ASSIGNMENT: Below is a listing. Set down exactly the lines from the one containing "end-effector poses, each" through the one containing "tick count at", both ends included, and leave out the rest.

DATA SHOWN:
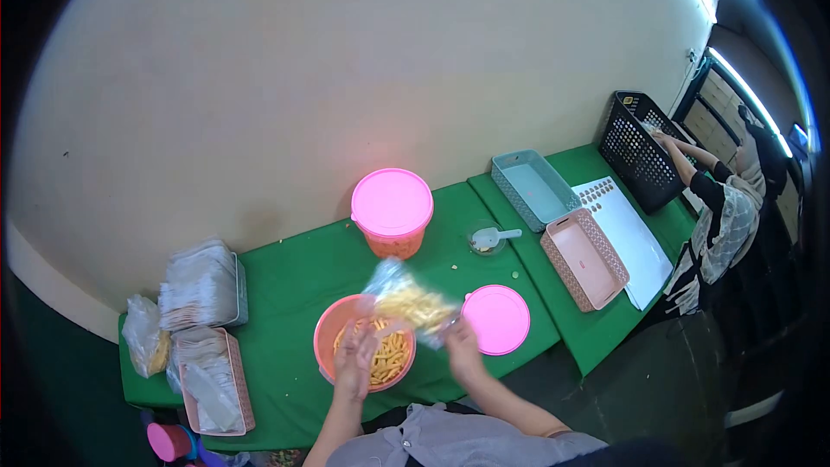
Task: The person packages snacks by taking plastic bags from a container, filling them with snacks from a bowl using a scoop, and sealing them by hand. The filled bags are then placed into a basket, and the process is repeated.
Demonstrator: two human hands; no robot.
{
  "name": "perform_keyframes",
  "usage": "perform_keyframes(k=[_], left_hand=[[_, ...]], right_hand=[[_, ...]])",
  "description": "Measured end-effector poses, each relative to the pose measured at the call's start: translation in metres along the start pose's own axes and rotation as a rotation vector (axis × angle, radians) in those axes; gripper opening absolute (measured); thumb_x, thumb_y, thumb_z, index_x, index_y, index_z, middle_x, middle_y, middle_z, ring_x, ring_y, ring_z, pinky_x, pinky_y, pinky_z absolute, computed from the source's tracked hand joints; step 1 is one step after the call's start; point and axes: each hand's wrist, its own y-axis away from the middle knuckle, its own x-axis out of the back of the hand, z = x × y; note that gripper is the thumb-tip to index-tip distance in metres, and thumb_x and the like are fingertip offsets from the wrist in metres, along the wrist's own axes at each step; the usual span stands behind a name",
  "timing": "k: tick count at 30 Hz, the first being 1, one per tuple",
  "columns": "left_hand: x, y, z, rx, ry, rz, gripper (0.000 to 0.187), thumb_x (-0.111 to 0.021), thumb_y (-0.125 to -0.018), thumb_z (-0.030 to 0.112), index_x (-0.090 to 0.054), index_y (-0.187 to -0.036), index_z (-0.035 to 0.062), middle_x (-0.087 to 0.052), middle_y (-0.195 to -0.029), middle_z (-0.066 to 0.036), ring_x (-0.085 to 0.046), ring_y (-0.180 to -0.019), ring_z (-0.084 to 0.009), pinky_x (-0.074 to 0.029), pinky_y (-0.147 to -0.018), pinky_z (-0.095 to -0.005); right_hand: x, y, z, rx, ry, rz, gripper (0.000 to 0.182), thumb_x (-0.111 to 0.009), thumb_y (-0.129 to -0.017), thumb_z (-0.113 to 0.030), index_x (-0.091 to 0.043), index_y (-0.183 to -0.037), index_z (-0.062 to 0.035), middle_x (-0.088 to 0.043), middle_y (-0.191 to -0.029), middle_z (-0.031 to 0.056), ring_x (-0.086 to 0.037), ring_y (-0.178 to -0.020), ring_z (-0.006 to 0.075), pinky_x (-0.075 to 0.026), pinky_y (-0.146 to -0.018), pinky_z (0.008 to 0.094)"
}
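Observation:
A clear plastic bag of yellow finger-shaped snacks (413, 307), blurred by motion, is up in the air over the tub's right side. My right hand (462, 348) is closed on the bag's right end. Beneath the bag, an open pink-orange tub (327, 329) holds many more of the yellow snack sticks (391, 355). My left hand (353, 361) is over the tub's front left, its fingers pointing up close to the bag's left side and smeared, so I cannot tell whether they grip it. A round pink lid (497, 320) lies just right of my right hand.
Behind stands a lidded tub (392, 207). A scoop (494, 237) rests in a small bowl. Leftward, baskets (242, 380) hold packets, beside a filled bag (145, 337). Rightward are a teal basket (534, 190), a pink basket (586, 259), and a person (726, 207) reaching into a black crate (640, 151).

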Motion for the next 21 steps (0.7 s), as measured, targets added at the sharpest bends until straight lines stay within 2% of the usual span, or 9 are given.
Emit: perform_keyframes(k=[4, 6, 8, 12, 14, 15, 18, 19, 21], left_hand=[[0.031, -0.005, 0.043, -0.162, -0.072, 0.043, 0.049, -0.05, -0.097, 0.03, -0.037, -0.138, 0.0078, -0.054, -0.117, -0.009, -0.054, -0.111, -0.0235, -0.045, -0.1, -0.0384], [0.058, -0.005, 0.063, -0.215, -0.102, 0.109, 0.052, -0.049, -0.097, 0.033, -0.036, -0.14, 0.008, -0.059, -0.106, -0.007, -0.058, -0.101, -0.019, -0.046, -0.098, -0.0363], [0.094, 0.004, 0.077, -0.175, 0.053, 0.083, 0.044, -0.048, -0.098, 0.025, -0.039, -0.138, 0.008, -0.037, -0.057, 0.005, -0.05, -0.055, -0.0067, -0.054, -0.081, -0.0307], [0.092, 0.011, 0.091, -0.251, 0.081, 0.313, 0.044, -0.044, -0.098, 0.028, -0.041, -0.137, 0.0071, -0.022, -0.048, 0.007, -0.032, -0.04, -0.0041, -0.055, -0.071, -0.0277], [0.114, 0.013, 0.098, -0.334, 0.126, 0.325, 0.044, -0.041, -0.099, 0.03, -0.041, -0.137, 0.007, -0.023, -0.048, 0.006, -0.038, -0.043, -0.0053, -0.055, -0.071, -0.0279], [0.152, 0.014, 0.103, -0.389, 0.01, 0.244, 0.044, -0.038, -0.099, 0.03, -0.042, -0.136, 0.007, -0.046, -0.059, 0.002, -0.055, -0.062, -0.0102, -0.053, -0.079, -0.0324], [0.234, 0.028, 0.153, -0.862, -0.984, 0.981, 0.046, -0.05, -0.093, 0.023, -0.043, -0.134, 0.0033, -0.057, -0.112, -0.015, -0.054, -0.107, -0.0297, -0.041, -0.098, -0.0432], [0.251, 0.047, 0.176, -0.898, -1.64, 1.266, 0.05, -0.055, -0.09, 0.022, -0.042, -0.134, 0.0019, -0.052, -0.127, -0.02, -0.049, -0.118, -0.0347, -0.036, -0.103, -0.0453], [0.331, 0.074, 0.184, -0.645, -1.826, 1.314, 0.056, -0.061, -0.085, 0.02, -0.042, -0.134, 0.0008, -0.052, -0.125, -0.021, -0.049, -0.117, -0.037, -0.035, -0.103, -0.0447]], right_hand=[[0.126, -0.095, -0.012, 0.196, -0.083, 0.551, 0.038, -0.05, -0.096, -0.016, -0.04, -0.131, -0.0034, -0.059, -0.1, 0.0087, -0.058, -0.061, 0.0122, -0.042, -0.042, 0.0228], [0.223, -0.143, 0.008, 0.144, 0.029, 0.87, 0.042, -0.051, -0.095, -0.013, -0.039, -0.134, -0.0057, -0.058, -0.103, 0.0099, -0.058, -0.062, 0.0132, -0.042, -0.043, 0.0233], [0.283, -0.164, 0.0, 0.142, -0.021, 0.935, 0.049, -0.055, -0.094, -0.022, -0.038, -0.137, -0.0055, -0.055, -0.111, 0.0115, -0.061, -0.073, 0.0196, -0.047, -0.05, 0.0255], [0.334, -0.184, 0.005, -0.157, -0.192, 0.979, 0.053, -0.056, -0.092, -0.031, -0.041, -0.136, -0.0052, -0.05, -0.122, 0.0174, -0.061, -0.091, 0.0311, -0.053, -0.068, 0.0358], [0.341, -0.185, 0.019, -0.396, 0.544, 1.315, 0.056, -0.056, -0.09, -0.036, -0.044, -0.135, -0.0044, -0.043, -0.13, 0.0248, -0.054, -0.105, 0.0424, -0.048, -0.088, 0.0454], [0.32, -0.178, 0.012, -0.248, 0.488, 1.288, 0.05, -0.057, -0.089, -0.029, -0.048, -0.13, -0.0031, -0.042, -0.128, 0.0292, -0.049, -0.11, 0.0434, -0.041, -0.095, 0.0494], [0.288, -0.18, 0.048, 0.04, 0.67, 1.026, 0.04, -0.056, -0.088, -0.02, -0.054, -0.123, -0.0017, -0.043, -0.126, 0.028, -0.049, -0.109, 0.0411, -0.042, -0.092, 0.047], [0.26, -0.177, 0.049, 0.086, 0.659, 0.973, 0.035, -0.055, -0.087, -0.015, -0.056, -0.118, -0.0016, -0.046, -0.122, 0.0264, -0.05, -0.107, 0.0392, -0.042, -0.091, 0.0459], [0.194, -0.165, 0.039, 0.245, 0.734, 0.773, 0.026, -0.053, -0.085, -0.008, -0.061, -0.11, -0.0026, -0.05, -0.115, 0.0219, -0.052, -0.103, 0.0359, -0.042, -0.09, 0.0429]])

ANSWER AREA:
  "description": "Measured end-effector poses, each relative to the pose measured at the call's start: translation in metres along the start pose's own axes and rotation as a rotation vector (axis × angle, radians) in those axes; gripper opening absolute (measured); thumb_x, thumb_y, thumb_z, index_x, index_y, index_z, middle_x, middle_y, middle_z, ring_x, ring_y, ring_z, pinky_x, pinky_y, pinky_z absolute, computed from the source's tracked hand joints; step 1 is one step after the call's start; point and axes: each hand's wrist, its own y-axis away from the middle knuckle, its own x-axis out of the back of the hand, z = x × y; note that gripper is the thumb-tip to index-tip distance in metres, and thumb_x and the like are fingertip offsets from the wrist in metres, along the wrist's own axes at each step; the usual span stands behind a name",
  "timing": "k: tick count at 30 Hz, the first being 1, one per tuple",

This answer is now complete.